Потом отчаяние придало тебе отваги. Пленник осмелился робко спросить, какое сегодня число, просто чтобы узнать, сколько времени продолжается это заключение. Он тотчас же ответил тебе, улыбаясь: двадцать третье октября… Получалось, что он держал тебя в заточении уже больше двух месяцев. Два месяца здесь, два месяца голода и жажды, сколько дней тебе довелось есть из его рук, лакать из миски, распростершись у его ног, принимать душ из поливального шланга?
Последовали твои слезы и новый вопрос: почему он все это делает. На этот раз он промолчал. Лицо его в обрамлении седых волос казалось тебе непроницаемым, лицо, выдающее благородство, лицо, которое, возможно, тебе уже где-то доводилось видеть.
Он приходил в твою тюрьму и оставался там, неподвижный, бесстрастный. Он вставал и уходил, позже снова возвращался.

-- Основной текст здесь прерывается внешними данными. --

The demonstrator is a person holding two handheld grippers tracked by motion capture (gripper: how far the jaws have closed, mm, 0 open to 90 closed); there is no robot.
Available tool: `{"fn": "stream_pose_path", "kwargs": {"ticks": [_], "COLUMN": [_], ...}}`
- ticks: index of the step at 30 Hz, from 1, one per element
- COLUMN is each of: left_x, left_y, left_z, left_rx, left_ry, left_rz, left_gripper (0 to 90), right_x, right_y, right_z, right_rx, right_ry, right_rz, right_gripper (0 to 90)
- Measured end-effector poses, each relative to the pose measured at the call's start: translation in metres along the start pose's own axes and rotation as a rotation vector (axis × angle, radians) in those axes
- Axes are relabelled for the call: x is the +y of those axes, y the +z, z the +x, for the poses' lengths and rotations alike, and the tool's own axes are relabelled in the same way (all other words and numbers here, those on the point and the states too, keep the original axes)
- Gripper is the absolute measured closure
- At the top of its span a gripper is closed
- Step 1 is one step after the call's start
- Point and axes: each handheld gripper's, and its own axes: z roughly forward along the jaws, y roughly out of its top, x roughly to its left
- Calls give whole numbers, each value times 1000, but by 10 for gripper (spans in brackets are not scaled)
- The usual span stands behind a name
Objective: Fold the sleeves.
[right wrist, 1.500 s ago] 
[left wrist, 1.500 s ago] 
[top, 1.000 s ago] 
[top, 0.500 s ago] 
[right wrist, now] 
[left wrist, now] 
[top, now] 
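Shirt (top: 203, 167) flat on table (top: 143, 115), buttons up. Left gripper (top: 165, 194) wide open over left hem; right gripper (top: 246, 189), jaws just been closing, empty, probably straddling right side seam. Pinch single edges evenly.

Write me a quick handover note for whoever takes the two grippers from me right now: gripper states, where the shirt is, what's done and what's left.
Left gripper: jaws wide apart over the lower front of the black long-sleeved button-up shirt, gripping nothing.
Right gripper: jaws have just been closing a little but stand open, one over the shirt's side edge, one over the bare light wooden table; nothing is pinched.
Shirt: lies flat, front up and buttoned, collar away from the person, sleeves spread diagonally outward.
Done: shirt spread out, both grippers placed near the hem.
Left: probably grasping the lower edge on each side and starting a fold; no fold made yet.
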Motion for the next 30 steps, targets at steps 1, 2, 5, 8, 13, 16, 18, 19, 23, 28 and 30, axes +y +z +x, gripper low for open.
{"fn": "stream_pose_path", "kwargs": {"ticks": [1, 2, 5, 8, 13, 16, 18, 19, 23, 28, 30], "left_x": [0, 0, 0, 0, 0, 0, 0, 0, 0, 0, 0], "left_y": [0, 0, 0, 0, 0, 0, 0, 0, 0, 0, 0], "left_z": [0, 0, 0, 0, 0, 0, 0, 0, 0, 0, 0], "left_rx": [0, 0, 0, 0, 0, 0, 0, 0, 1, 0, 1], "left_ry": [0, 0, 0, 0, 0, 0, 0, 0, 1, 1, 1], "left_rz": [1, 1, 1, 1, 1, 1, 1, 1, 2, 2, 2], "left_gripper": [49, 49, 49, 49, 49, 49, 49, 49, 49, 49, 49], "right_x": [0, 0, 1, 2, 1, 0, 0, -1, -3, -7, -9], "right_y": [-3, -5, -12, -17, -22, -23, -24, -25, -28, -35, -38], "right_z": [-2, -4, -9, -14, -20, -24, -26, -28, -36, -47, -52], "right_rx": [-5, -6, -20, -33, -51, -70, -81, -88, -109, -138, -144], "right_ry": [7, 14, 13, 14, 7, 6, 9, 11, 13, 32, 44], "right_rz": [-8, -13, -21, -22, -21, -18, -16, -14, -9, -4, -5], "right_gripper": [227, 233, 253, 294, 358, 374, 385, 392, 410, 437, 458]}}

Кошмары, преследовавшие тебя в начале заточения, больше не мучили. Вероятно, он подмешивал успокоительное в твою похлебку. Конечно, тревога никуда не делась, она просто куда-то переместилась; в душе поселилась уверенность, что он оставит тебя в живых, иначе, как думалось, он давно бы уже убил тебя… Заставить тебя агонизировать, угаснуть, иссохнуть до смерти не входило в его планы. Они были другими.